Ancien sénateur et ex-ministre de Pierre Mendès France, Henry Caillavet a attendu 99 ans pour publier son premier roman. Il n'y a pas d'âge pour écrire et cela fait de lui l'auguste doyen de cette rentrée littéraire. Franc-maçon de son état, son roman Manon ou les amours inachevés, est paru le 5 septembre dernier, aux éditions Bruno Leprince. Disponible en librairie, l'ouvrage coûte 10 € et le lecteur y découvrira également une préface du philosophe agrégé Jacques Ricot, comme le précise un communiqué de presse.

 

La plume est poétique et sentimentale.
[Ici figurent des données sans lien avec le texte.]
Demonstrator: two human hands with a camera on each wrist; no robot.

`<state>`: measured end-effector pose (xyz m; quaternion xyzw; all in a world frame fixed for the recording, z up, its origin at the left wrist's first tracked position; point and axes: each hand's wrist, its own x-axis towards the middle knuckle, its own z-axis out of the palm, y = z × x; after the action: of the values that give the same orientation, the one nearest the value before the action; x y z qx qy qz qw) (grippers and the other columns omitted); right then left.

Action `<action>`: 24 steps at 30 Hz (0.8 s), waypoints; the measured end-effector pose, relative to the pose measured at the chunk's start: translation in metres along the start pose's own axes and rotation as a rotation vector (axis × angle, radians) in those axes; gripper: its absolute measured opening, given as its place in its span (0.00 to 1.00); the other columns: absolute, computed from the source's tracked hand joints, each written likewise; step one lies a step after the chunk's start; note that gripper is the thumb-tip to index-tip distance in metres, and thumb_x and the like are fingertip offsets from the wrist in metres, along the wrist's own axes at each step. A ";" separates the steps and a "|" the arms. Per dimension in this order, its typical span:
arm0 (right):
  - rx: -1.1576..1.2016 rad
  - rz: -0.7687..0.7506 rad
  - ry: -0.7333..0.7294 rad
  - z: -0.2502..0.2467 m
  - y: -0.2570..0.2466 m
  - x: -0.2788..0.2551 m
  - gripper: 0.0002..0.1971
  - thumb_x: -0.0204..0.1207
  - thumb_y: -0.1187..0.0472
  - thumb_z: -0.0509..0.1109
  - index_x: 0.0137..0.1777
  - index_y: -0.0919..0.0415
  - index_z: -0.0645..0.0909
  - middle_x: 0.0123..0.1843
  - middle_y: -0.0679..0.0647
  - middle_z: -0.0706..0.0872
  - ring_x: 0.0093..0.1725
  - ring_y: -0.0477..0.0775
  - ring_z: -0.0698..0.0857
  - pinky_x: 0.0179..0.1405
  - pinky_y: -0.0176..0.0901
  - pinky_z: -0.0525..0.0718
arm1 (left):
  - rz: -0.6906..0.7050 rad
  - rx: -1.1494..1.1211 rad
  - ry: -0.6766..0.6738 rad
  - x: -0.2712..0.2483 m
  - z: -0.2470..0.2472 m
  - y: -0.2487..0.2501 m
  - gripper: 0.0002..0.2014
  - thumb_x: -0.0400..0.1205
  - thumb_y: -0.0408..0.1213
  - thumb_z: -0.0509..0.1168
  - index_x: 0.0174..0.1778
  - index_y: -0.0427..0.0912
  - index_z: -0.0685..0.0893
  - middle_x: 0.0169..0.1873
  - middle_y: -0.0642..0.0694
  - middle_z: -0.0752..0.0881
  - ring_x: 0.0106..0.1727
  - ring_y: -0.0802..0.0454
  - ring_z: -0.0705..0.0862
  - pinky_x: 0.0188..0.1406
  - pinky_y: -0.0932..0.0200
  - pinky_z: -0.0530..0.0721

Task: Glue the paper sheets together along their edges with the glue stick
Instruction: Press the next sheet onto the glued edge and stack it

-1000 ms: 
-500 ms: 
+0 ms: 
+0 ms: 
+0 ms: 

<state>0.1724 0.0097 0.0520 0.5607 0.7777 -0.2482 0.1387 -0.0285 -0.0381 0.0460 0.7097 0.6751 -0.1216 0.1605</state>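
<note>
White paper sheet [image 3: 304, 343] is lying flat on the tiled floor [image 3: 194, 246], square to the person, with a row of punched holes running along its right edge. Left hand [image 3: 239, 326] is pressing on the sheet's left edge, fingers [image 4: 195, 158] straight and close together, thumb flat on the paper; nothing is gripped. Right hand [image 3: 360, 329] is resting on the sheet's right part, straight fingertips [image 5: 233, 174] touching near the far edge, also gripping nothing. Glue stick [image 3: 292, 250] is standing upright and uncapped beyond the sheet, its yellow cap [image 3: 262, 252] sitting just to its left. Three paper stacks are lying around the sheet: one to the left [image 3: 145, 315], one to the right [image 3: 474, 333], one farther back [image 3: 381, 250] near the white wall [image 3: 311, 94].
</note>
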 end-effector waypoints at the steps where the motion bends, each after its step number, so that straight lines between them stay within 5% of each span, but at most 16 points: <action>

Et la romance ? S'agit-il d'un prétexte pour parler de soi, de la vie et de la mort ? Amour et autres cimes, il semble que ces lignes attestent de quelques blessures, qu'un couteau dans la plaie ou qu'une plume, sont venues remuer au fil des années. Si Henry Caillavet a attendu tout ce temps pour publier ce témoignage, c'est sans doute précisément parce qu'il n'attendait pas. Et c'est à n'en point douter que la plume s'est préparée à rencontrer Manon.

 

Henry Caillavet fut l'un des hommes politiques marquants de l'après-guerre. Cet orateur renommé venu du Sud-Ouest, est un éternel amoureux de la langue. Et pas n'importe quel verbiage, puisqu'il met en mot « un rêve éveillé » d'après le communiqué de presse. Pour un peu, il rejoindrait presque la tribune onirique de Gaston Bachelard, dans l'Air et les songes. Il écrit donc en toute simplicité, mais prenant soin de choisir les métaphores.

 

Et pour ce faire, il faut tout de même un environnement qui soit propice. Non pas seulement une atmosphère onirique, mais aussi les lieux qu'il chéri, nourrissante imagination, ou véritables refuges de l'âme à ciel ouvert : Paris, Toulouse, Tunisie, Cameroun et surtout... Le pays de Bigorre et la vallée de l'Aure.

 

Les liens d'amitiés aussi sont bien là, authentiques, trahis ou encensés, ils délivrent un message en 5 actes : avoir la gloriole n'est pas une fin en soi, et tout de suite ça casse tout dit comme ça. Ce qui compte dans la vie, ce sont les histoires d'amour que l'on a vécu, la beauté des artistes, la générosité de ceux qui ont épousé la cause de l'altruisme et la connaissance du monde, comme livret d'une musique inconnue.

 

Le socialiste s'était opposé à la politique pétainiste en 1940, puis au général De Gaulle en 1958, avant de côtoyer, des hommes tels que Vladimir Jankélévitch, André Malraux, Robert Badinter, ou encore Jean Rostand, de comités en comités. Il est membre du comité national consultatif d'éthique depuis 1981, après l'errance parlementaire, il choisit les conciliabules de la langue.